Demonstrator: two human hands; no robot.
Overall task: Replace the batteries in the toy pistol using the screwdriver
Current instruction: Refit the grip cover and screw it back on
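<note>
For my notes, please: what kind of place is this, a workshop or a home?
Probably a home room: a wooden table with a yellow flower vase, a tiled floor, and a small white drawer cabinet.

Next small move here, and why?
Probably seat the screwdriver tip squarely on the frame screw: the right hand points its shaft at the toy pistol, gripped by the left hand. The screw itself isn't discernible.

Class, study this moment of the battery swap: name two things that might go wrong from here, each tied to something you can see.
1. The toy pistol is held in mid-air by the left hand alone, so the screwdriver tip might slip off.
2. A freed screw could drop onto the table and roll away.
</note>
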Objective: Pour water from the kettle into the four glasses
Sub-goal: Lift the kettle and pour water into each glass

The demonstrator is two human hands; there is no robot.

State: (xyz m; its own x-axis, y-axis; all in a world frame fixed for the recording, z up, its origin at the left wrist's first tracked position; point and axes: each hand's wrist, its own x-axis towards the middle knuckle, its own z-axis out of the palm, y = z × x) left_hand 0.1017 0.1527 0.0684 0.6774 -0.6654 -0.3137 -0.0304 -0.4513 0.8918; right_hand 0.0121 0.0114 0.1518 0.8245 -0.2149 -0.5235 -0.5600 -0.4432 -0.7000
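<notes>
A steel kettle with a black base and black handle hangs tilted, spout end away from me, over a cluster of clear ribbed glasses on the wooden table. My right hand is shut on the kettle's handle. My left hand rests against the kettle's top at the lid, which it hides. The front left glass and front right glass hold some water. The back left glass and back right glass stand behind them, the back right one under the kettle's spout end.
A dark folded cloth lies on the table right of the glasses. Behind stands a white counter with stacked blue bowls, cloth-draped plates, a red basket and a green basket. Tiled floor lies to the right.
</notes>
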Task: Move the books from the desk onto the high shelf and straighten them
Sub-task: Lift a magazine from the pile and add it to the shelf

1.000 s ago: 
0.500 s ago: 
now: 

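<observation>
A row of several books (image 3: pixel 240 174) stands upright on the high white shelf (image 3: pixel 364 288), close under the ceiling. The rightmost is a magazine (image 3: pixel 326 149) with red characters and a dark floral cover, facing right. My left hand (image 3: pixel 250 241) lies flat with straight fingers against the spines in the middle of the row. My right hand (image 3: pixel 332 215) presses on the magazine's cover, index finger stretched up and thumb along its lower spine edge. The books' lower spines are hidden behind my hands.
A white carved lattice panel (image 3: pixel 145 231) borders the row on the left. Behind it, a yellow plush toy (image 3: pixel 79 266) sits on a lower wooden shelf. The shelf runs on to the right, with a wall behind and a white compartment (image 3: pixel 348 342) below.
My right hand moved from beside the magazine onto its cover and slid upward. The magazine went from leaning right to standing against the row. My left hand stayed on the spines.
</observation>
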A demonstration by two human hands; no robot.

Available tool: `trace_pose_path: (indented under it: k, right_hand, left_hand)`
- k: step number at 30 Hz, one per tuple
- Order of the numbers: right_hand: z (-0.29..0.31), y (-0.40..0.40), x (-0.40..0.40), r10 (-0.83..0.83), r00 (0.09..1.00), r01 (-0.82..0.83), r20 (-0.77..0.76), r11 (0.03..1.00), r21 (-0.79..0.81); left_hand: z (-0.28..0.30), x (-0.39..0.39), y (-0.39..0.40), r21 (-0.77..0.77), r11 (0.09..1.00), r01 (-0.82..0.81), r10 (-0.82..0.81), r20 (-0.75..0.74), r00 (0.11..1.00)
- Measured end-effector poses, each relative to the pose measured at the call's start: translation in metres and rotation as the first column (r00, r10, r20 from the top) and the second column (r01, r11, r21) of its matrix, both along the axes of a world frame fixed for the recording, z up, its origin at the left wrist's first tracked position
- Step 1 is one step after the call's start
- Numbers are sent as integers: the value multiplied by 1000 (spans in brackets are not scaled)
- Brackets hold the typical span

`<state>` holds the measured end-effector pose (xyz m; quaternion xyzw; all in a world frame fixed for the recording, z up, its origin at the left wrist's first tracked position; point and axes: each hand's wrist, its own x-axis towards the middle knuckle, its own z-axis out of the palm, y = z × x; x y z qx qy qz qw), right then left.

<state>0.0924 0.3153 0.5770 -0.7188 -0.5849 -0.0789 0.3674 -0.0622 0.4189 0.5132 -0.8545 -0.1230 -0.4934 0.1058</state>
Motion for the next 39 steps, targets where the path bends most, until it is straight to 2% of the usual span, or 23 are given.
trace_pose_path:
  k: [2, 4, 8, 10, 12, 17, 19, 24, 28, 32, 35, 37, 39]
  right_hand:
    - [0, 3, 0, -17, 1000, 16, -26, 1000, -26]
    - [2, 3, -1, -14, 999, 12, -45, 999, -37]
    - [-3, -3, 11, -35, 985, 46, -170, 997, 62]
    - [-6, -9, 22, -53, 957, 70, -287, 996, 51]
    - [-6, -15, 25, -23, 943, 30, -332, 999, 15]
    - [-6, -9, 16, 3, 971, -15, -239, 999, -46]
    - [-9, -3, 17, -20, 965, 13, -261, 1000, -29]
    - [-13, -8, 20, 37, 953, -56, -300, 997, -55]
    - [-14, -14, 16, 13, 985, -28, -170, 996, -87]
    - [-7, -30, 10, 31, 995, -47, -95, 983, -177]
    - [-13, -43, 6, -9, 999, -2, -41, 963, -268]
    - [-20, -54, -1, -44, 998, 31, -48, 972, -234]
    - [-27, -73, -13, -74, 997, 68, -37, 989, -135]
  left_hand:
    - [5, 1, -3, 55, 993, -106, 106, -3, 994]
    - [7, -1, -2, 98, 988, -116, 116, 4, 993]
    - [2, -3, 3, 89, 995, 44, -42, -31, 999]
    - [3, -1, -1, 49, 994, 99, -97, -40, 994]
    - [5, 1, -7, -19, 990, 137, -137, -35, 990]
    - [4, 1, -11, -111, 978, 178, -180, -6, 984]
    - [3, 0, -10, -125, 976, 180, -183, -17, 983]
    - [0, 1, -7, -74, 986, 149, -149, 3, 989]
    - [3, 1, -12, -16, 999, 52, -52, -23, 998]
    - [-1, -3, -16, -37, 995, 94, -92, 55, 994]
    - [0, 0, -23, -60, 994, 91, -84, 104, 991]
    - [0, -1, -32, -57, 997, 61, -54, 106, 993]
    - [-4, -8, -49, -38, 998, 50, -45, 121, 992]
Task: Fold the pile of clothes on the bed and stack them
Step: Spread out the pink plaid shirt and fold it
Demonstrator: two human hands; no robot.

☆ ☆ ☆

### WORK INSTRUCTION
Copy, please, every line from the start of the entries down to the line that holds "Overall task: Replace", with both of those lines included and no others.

### ANSWER TO THIS EXERCISE
Demonstrator: two human hands; no robot.
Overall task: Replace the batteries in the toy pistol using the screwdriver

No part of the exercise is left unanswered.